Can a smaller model outperform a larger one after fine-tuning?

Yes. Qwen3-4B (4 billion parameters) scored 4.8/5 on format compliance after fine-tuning, beating the production Qwen2.5-7B (3.0/5). The key factor is VRAM headroom — a 4B model in full bf16 leaves 8GB free for gradients and optimizer state, enabling cleaner fine-tuning than a quantized 8B model with barely enough memory.

Why did the 8B model fail to fine-tune properly?

Qwen3-8B in HQQ 4-bit quantization occupied nearly all 16GB VRAM, leaving minimal headroom for training. The quantization artifacts compounded with the model's reasoning-focused architecture, causing format regression. The model kept generating internal chain-of-thought tokens instead of clean structured output.

What is HQQ quantization and why is it needed on AMD GPUs?

HQQ (Half-Quadratic Quantization) is a pure PyTorch quantization method that works on AMD GPUs. bitsandbytes, the more common QLoRA quantization library, is not compatible with AMD RDNA 4 hardware. HQQ achieves comparable quality to bitsandbytes 4-bit quantization while running on AMD Vulkan.

How much does it cost to run 13 fine-tuned models locally?

Zero API cost. All 13 models run on a single AMD RX 9070 XT (16GB VRAM) via Ollama. The only cost is electricity. This is the core motivation — replacing cloud API calls for repetitive structured tasks with local fine-tuned specialists.

How a 4B Model Beat a 7B: Fine-Tuning Bake-off on 16GB VRAM

I run 13 fine-tuned models on a single AMD RX 9070 XT (16GB VRAM). They handle knowledge scoring, goal planning, note creation, quiz generation, spaced repetition — all at zero API cost via Ollama.
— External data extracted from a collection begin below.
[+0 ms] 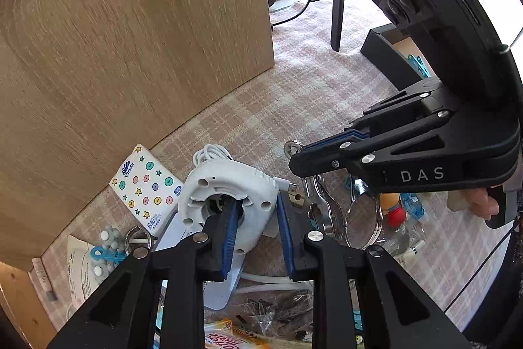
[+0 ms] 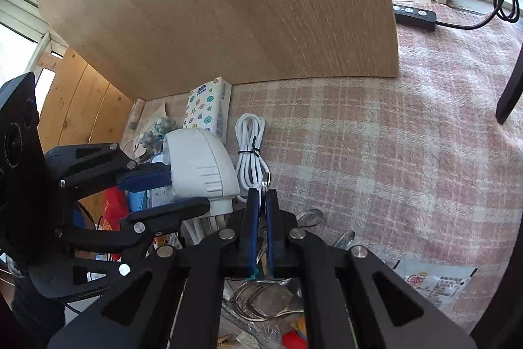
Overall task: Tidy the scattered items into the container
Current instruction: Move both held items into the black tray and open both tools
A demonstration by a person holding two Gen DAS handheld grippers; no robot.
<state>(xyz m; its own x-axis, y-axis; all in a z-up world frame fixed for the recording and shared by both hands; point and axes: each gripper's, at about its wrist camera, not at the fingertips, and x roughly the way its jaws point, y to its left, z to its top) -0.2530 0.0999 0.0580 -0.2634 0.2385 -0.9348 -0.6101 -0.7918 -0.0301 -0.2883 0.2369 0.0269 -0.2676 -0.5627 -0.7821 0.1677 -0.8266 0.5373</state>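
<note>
Each camera sits on its own gripper and looks forward along the two fingers, steeply down at a checked cloth (image 1: 327, 94) and close above the clutter.

The left wrist view looks past the left gripper (image 1: 258, 231), with a white plastic device (image 1: 228, 185) right at its fingertips, a wooden board (image 1: 130, 38) ahead to the left and the right gripper (image 1: 295, 157) entering from the right.

The right wrist view looks past the right gripper (image 2: 261, 201) toward the same board (image 2: 228, 5), with the left gripper (image 2: 183, 188) coming in from the left.

Both views share the device (image 2: 199, 162), a tissue pack (image 1: 147, 188) (image 2: 207, 112), a coiled white cable (image 1: 209, 152) (image 2: 250, 146) and the cloth (image 2: 392, 152).
</note>
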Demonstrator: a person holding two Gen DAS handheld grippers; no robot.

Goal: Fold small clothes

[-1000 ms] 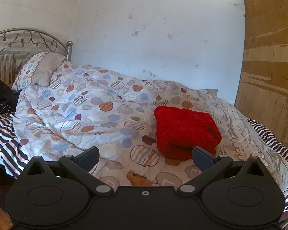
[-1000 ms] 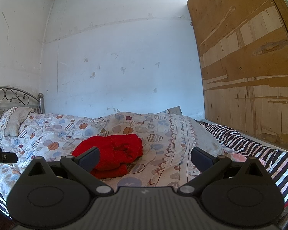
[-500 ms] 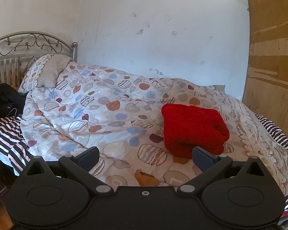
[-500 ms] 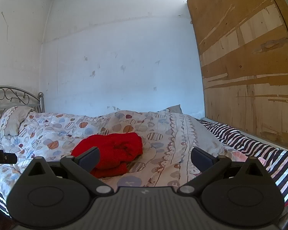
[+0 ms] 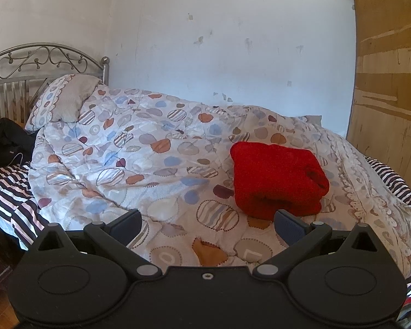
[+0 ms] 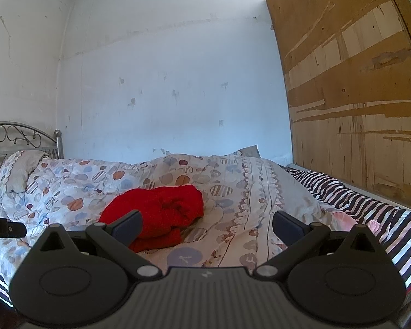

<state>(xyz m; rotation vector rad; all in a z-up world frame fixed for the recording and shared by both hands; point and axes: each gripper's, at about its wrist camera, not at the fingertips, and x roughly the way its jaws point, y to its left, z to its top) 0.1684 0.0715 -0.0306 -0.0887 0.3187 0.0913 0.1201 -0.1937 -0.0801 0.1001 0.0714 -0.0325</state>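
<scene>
Both the left gripper point(image 5: 207, 223) and right gripper point(image 6: 207, 223) hang spread and empty; the red garment point(image 5: 278, 182) (apparently folded) sits mid-bed, so withdraw without touching it.

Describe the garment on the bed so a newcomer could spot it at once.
Find the metal-framed bed against the white wall, covered by a pale quilt printed with hearts and circles. On the quilt, toward the wooden-panel side, lies a folded red fuzzy garment. It is the only solid bright red item; everything around it is patterned or striped.
</scene>
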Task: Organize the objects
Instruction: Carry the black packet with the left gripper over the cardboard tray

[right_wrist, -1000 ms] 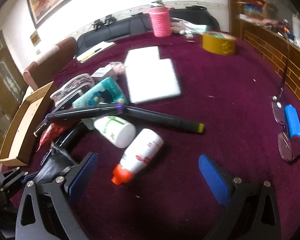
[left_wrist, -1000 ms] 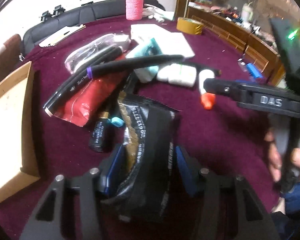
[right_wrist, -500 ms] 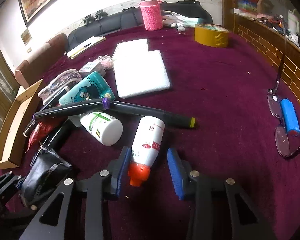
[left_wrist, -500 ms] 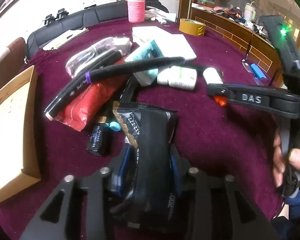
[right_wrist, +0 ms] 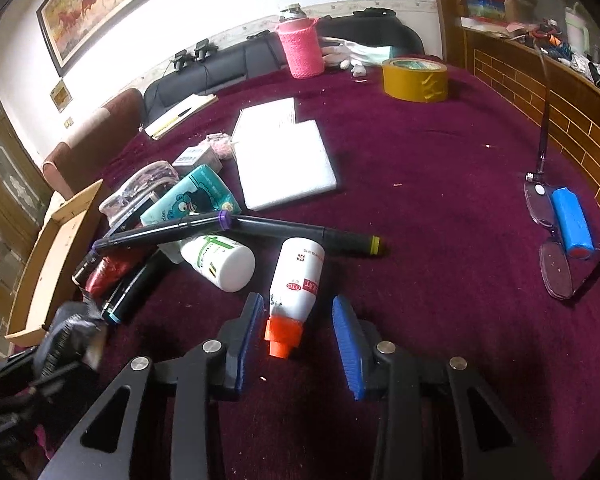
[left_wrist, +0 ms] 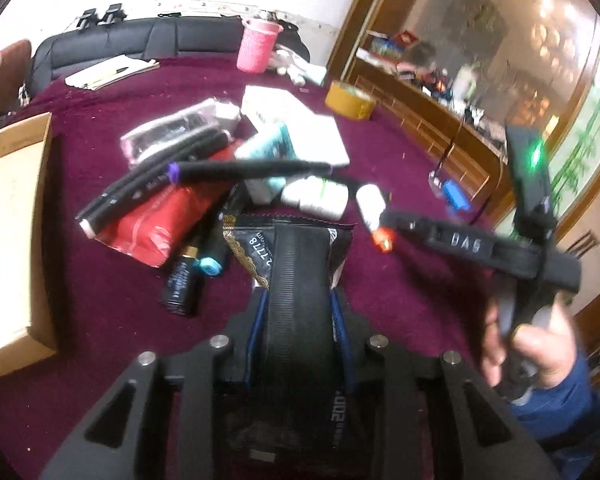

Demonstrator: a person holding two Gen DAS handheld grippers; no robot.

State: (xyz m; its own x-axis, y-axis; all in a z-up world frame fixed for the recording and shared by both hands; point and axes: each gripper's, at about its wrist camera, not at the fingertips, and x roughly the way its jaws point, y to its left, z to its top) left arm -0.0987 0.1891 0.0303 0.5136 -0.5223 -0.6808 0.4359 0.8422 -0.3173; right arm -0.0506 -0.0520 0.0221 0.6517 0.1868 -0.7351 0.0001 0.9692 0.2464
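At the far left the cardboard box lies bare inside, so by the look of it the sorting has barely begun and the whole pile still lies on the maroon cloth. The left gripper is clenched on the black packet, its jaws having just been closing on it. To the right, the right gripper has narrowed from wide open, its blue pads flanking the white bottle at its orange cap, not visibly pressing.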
The models are trained with QLoRA via HQQ (because bitsandbytes doesn't work on RDNA 4) on 42-99 Sonnet-generated examples each.

The current fleet is all Qwen2.5-based: four 7B models (HQQ 4-bit QLoRA), one 3B, and three 1.5B models. When Qwen3 dropped with claims that the 4B model "matches Qwen2.5-72B benchmarks," the question was obvious: can we switch to smaller, better models?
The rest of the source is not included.